In the last few months, we’ve seen tremendous solidarity with those fleeing the war in Ukraine; it is incredibly inspiring. Yet witnessing the overarching willingness to help victims of this crisis, while so many who flee suffering and persecution elsewhere end up at the bottom of the sea, raises the question: do human lives really carry such difference in value?
It was never my first choice to undertake such a dangerous journey to seek safety so far from home. But the lack of available legal channels to access international protection made it my only option — it was a necessity. And while states argue about migration policies and practices, for us volunteers, it is simply about saving lives and alleviating suffering.

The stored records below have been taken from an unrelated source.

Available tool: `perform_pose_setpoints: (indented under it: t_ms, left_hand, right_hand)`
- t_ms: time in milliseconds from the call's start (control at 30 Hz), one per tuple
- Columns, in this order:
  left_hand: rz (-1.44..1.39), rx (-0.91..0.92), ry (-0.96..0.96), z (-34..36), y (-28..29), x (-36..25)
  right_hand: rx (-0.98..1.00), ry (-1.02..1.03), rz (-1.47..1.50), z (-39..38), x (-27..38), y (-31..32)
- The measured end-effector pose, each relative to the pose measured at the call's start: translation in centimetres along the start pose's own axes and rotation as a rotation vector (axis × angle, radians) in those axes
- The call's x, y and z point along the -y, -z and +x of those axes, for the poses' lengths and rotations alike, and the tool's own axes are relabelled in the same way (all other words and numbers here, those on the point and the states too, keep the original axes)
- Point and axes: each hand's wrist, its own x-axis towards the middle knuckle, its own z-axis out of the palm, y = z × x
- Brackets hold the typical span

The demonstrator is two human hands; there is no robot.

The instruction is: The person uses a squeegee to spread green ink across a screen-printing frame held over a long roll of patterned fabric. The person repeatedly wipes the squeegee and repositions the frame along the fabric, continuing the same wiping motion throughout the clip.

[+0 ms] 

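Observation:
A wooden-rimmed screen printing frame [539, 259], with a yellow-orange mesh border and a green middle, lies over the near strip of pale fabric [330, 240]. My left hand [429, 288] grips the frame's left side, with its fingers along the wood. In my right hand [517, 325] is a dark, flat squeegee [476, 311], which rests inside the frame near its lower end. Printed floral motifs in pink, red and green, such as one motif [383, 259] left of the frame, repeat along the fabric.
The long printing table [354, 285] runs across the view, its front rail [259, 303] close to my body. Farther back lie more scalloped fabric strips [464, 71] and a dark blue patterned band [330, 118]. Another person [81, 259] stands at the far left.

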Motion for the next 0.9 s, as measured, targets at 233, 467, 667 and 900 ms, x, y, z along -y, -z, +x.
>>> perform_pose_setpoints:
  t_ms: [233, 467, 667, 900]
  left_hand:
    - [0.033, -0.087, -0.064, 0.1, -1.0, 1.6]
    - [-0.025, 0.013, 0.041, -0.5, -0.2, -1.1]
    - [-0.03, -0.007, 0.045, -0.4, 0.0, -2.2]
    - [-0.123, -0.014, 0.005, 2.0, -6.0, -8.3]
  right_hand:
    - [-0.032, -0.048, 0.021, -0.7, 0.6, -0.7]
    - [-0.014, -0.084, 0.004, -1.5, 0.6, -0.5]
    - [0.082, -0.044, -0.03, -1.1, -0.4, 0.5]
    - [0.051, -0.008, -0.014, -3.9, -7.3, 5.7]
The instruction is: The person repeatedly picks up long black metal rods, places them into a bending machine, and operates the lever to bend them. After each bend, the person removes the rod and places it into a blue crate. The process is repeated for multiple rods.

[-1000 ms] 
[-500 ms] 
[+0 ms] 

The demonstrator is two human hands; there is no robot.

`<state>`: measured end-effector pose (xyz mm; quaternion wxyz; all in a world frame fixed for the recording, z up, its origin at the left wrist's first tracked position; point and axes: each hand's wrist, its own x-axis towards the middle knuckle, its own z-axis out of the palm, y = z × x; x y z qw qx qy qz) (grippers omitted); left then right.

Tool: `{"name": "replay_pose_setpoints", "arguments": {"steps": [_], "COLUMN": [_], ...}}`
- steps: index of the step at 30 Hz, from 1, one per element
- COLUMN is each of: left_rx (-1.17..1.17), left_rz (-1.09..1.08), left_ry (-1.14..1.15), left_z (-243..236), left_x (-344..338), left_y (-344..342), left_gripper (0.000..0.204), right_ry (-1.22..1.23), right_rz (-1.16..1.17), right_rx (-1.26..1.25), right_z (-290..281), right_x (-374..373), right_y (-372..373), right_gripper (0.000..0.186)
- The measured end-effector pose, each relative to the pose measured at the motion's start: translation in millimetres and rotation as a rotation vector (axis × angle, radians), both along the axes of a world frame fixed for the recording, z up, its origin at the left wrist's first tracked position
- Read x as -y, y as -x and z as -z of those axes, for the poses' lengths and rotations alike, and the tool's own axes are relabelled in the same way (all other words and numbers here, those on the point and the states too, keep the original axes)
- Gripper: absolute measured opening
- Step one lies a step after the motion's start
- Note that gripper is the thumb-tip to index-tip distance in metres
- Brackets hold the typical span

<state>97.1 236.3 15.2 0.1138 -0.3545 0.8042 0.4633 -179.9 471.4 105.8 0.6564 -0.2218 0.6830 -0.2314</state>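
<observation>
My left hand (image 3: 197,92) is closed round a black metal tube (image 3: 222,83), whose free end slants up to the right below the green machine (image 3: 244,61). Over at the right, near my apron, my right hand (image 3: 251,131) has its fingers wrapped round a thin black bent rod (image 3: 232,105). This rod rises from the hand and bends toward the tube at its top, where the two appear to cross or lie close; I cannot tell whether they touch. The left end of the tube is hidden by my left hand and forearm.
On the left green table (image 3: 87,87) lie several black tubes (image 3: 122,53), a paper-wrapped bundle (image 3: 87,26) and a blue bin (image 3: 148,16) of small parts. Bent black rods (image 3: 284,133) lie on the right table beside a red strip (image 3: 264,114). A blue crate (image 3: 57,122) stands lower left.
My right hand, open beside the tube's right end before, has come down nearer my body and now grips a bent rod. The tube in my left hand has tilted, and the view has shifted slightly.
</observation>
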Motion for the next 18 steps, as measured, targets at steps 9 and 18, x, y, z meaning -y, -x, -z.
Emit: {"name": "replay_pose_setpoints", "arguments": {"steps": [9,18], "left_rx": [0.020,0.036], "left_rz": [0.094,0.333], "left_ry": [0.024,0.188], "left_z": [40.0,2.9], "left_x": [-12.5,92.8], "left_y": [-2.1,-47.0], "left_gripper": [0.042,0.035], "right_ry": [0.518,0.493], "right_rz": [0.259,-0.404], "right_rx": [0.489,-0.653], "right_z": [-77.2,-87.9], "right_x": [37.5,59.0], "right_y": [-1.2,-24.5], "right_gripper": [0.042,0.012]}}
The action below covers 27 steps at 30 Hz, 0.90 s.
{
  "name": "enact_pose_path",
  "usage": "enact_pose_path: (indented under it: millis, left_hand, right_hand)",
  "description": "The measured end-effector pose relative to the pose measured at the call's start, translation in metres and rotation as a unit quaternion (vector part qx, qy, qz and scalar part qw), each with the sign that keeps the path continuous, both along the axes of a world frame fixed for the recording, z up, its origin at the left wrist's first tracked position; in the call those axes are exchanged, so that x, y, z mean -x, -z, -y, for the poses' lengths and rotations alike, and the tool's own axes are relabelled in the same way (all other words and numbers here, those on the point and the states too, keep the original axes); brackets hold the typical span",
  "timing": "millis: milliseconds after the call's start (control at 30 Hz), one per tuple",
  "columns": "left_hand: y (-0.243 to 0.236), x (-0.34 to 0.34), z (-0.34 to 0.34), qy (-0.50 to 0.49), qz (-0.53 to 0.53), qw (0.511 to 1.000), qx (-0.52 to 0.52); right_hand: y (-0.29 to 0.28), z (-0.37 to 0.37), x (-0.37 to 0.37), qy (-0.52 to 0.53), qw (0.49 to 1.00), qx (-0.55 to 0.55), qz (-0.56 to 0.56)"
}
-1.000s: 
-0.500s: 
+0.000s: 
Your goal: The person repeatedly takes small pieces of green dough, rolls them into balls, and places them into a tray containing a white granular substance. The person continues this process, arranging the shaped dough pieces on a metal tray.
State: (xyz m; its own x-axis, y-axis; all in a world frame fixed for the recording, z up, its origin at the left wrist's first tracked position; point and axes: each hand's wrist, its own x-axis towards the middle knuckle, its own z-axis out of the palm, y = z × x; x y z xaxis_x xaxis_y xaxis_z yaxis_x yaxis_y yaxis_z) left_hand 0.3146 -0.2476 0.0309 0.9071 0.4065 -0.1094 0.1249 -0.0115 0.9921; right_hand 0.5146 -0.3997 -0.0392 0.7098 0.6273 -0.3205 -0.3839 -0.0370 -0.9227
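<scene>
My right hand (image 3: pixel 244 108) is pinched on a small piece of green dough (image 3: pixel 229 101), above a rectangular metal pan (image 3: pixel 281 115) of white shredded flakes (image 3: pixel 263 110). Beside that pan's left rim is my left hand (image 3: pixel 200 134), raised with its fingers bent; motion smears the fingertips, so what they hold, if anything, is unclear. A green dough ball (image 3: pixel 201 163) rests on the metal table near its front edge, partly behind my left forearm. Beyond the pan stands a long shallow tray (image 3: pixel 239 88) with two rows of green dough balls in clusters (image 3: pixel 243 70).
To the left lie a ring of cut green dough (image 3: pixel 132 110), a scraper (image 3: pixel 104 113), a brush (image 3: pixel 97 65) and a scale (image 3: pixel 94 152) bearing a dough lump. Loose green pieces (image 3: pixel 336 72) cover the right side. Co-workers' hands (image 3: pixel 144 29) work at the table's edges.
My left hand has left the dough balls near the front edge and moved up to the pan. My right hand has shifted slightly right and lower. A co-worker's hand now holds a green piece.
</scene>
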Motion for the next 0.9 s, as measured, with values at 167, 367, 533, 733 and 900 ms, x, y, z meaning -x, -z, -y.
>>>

When I left Eritrea 20 years ago, fleeing compulsory military service and forced labor programs, I didn’t know where Europe was, what it was like or how to get there. It also didn’t occur to me that I was saying goodbye to my family, and my country, for the last time. Like my brothers and sisters in Ukraine today, my only concern was avoiding bullets. And I am one of the relatively few from my part of the world fortunate enough to reach a place of safety in the end.
When I was travelling through the desert in Libya, I remember seeing a group of people—women, men and children—lying crumpled on top of each other, naked. I asked the driver why they were naked, and he told me that their car had broken down and they had burned everything to try and attract attention, including their own clothes.
What is the use of clothing anyway, when one is facing death? They were just some unknown people, who came into the world naked and left naked. People so off the radar they had to burn everything in the hopes of being seen.
Still, even that was not enough.
You meet merchants of death in Libya too—those who organize the trips to leave by boat, who are your only hope of escaping that hell. When you experience how horrible life there is—the prisons, torture, gangs and slave markets—you are not afraid of death, only of dying without trying.
When I finally reached the coast and went toward the waiting boat, I could barely walk from both the fear and hope. I saw mothers throwing their children onto the boat and following after them. I did not wonder why a mother would throw her child inside this small boat. I was sure that whatever she had seen must be more terrible than the sea and its darkness.
We set out at night. Eventually, the time comes when you can’t see anyone, not even yourself, but the prayers, crying and moaning remain. At that moment, the sounds of children are the only source of certainty that you are still alive.
We were at sea like this for three days until the rescue ship found us.
One might ask why someone decides to go through all this. But just look at what is happening in the countries people are coming from: the suffering caused by conflict, hunger, poverty, climate change and many other factors that are often present in their surrounding countries too.
And those who leave don’t just do it for themselves—they’re an investment for their families and communities. One of my friends sends the money he earns back home to build a school in his village. Another one has funded access to safe water. The money that migrants around the world send home is three times more than what comes from aid.
The Ukraine crisis and the response to it have now shown us what is possible when we put humanity first, when there is global solidarity and the will to assist and protect the most vulnerable. This must be extended to everyone in need, wherever they come from.
Nobody should have to experience what I have been through—in my own country, on my migration journey or when I arrived in Europe.
Everyone deserves to hear the words, “You’re safe.”
Abdelfetah Mohamed is a volunteer with the Italian Red Cross. He works as the cultural mediator on the Ocean Viking, a search and rescue ship operated by SOS Méditerranée, with the International Federation of Red Cross and Red Crescent Societies providing humanitarian assistance on board. He is from Eritrea.